== Segment start ==
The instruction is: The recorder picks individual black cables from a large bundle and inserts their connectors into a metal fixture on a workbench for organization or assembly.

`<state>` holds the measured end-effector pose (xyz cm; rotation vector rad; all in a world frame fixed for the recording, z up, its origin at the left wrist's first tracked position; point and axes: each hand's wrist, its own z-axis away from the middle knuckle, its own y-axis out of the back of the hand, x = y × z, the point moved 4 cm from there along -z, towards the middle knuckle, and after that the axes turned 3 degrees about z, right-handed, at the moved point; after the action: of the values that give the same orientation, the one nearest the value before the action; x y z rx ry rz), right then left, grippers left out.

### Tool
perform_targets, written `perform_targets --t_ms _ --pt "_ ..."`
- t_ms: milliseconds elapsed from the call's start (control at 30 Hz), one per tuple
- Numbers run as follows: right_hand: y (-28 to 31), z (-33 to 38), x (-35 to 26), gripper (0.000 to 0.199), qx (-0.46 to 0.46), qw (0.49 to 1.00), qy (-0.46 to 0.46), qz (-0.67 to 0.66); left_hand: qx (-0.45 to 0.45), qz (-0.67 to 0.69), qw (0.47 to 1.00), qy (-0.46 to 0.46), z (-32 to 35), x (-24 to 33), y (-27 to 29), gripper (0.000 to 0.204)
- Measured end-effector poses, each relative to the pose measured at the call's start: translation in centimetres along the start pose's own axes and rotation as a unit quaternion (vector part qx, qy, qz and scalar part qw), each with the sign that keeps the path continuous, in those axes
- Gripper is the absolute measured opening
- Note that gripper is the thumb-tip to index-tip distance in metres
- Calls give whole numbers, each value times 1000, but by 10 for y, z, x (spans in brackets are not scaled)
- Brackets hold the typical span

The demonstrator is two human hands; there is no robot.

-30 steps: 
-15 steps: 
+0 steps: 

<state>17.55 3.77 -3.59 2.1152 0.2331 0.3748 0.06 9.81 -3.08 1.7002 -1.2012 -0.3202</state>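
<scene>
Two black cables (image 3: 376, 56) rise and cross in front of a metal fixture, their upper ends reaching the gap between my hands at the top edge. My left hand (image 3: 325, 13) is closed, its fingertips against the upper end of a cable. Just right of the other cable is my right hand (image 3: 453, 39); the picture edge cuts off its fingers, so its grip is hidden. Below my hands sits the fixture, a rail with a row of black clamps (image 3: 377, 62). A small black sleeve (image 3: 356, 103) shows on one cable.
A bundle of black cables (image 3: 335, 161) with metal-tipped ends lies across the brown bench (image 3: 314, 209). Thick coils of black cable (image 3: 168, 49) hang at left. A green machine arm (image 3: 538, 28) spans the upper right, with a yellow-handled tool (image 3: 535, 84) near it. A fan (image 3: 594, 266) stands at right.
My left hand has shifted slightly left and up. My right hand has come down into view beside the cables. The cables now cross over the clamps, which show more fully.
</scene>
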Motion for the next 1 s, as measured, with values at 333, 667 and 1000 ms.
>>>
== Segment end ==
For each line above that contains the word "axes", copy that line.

`<state>` holds the measured end-effector pose (xyz cm; rotation vector rad; all in a world frame fixed for the recording, z up, its origin at the left wrist's first tracked position; point and axes: each hand's wrist, its own z-axis away from the middle knuckle, its own y-axis out of the back of the hand, x = y × z, the point moved 4 cm from there along -z, towards the middle knuckle, and after that the axes turned 3 degrees about z, right-handed, at the moved point; after the action: of the values that give the same orientation, the one nearest the value before the action; x y z rx ry rz), right then left, grippers left out.
- Measured end-effector poses, each relative to the pose measured at the call's start: translation in centimetres along the start pose's own axes and rotation as a unit quaternion (vector part qx, qy, qz and scalar part qw), each with the sign that keeps the path continuous, in those axes

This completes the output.